Samsung Heavy Industries’ shipyard on Geoje Island in Gyeongsang Province / Courtesy of Samsung Heavy Industries
By Anna J. Park
While Samsung Heavy Industries is planning to vote on its capital reduction plan as well as issuing new shares at its June 22 shareholders’ meeting, the market hasn’t yet responded positively to the news, as the firm’s shares have continued to hover at around 6,000 won ($5.40) during the past few weeks.
Samsung Heavy announced earlier this month that it was seeking to improve its financial status through both capital reduction without refund and the new capital increase of about 1 trillion won through issuing new shares, yet the market has been giving the cold shoulder to the plan.
It’s extremely rare for a major firm, like a Samsung subsidiary, to announce a plan for capital reduction without refund, publicly proving the company’s dire financial situation. Also, the market participants view that unless there’s a significant change in the firm’s actual business models, the plans for both the capital reduction as well as the issuance of new shares will end up having a temporary and limited effect on the firm.
With these concerns discouraging investor sentiment, the company’s shares nosedived upon the capital reduction announcement earlier in the month, from a closing price of 7,780 won on May 3 to 5,620 won on May 6, a 27 percent drop in a few trading sessions. Ever since, the price remained below the 6,000 won mark, until Monday.
On Monday, the last day of May, the share price finally rose by 2.89 percent, closing at 6,050 won, the first time in nearly three weeks it climbed above the 6,000 won mark.
Hanwha Securities’ research center published a buying report on the share, with a target price of 7,000 won, stating while a large operating loss is still expected for this year, the dual-layered plan of capital reduction and issuance of new shares has eliminated a significant level of uncertainty surrounding the firm.
“While a huge amount of annual losses is unavoidable for this year, with an operating loss of around 734 billion won anticipated for this year amid expected annual revenue of 6.9 trillion won, the announcement of the capital raise of around 1 trillion won by issuing new shares has somewhat removed the firm’s uncertainty,” the report read.

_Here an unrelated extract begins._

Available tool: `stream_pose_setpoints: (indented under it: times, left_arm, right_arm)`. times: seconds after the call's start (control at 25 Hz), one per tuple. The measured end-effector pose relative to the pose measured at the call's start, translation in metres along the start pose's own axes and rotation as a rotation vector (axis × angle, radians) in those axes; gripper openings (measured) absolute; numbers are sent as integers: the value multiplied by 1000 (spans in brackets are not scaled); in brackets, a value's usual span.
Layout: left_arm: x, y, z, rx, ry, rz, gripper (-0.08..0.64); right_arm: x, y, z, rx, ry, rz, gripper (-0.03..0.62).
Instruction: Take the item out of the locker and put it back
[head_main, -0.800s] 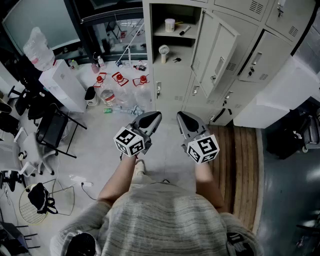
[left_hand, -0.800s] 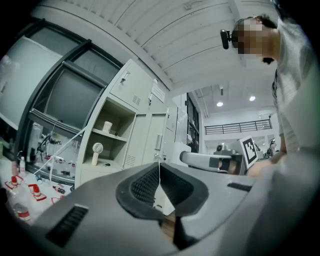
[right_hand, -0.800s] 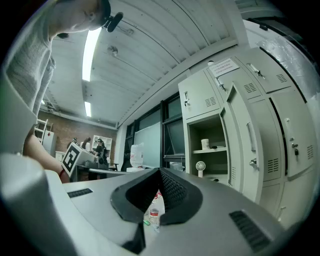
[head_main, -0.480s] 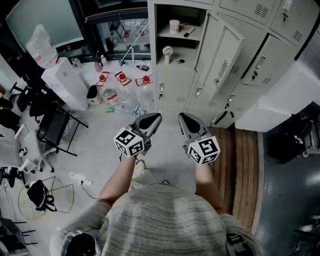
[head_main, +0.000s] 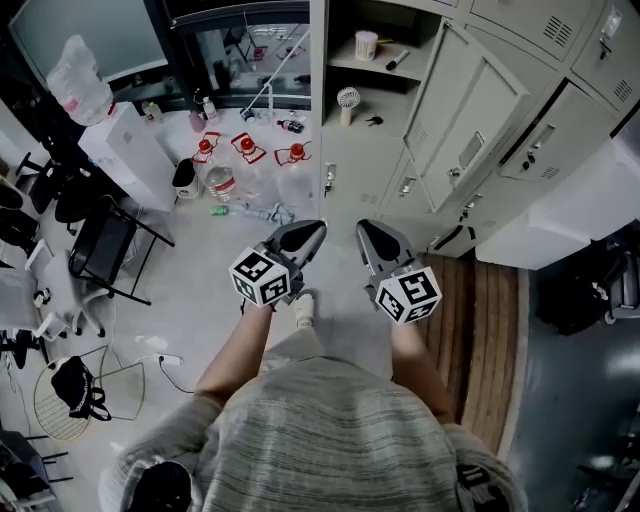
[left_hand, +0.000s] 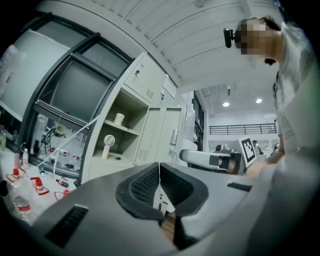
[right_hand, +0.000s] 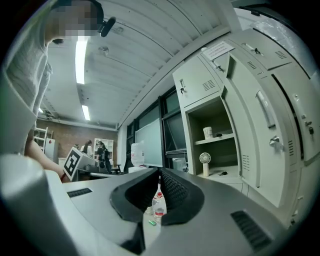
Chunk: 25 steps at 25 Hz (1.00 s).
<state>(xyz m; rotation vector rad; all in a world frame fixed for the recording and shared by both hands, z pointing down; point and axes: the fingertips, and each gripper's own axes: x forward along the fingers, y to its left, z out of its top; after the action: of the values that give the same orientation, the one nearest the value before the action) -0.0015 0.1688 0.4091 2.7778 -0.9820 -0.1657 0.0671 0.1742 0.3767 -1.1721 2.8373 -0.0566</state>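
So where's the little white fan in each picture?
Head view: the fan is at the top middle, inside the open locker.
Left gripper view: the fan is left of centre.
Right gripper view: the fan is right of centre.
Shared landmark: the white cup sits just above the fan in every view.

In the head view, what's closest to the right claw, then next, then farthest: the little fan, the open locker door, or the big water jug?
1. Open locker door, ahead right.
2. Little fan, inside the locker.
3. Big water jug, far left.
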Motion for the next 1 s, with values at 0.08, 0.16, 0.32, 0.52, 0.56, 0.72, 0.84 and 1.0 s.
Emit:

However, not all market experts are this optimistic about the firm’s forecast.
As of the end of the first quarter, Samsung Heavy’s total capital stood at 3.1 trillion won, which is more than a 15 percent fall from the end of last year when it stood at 3.7 trillion won. The firm has also logged six consecutive years of annual losses since 2015, and this year is also expected to mark another annual loss of 734 billion won. Market watchers say the problem will be solved only by improving the firm’s fundamentals, rather than temporary measures like issuing new shares.
“Samsung Heavy Industries’ plan of reducing capital without refund has an effect of delaying a possibility of impaired capital ― a company’s total amount of capital becomes less than the par value of its shares outstanding. However, the plan only changes the structure of the capital, with almost no positive impact on the firm’s credit ratings,” said Kim Yeon-su, a researcher at NICE Investors Service.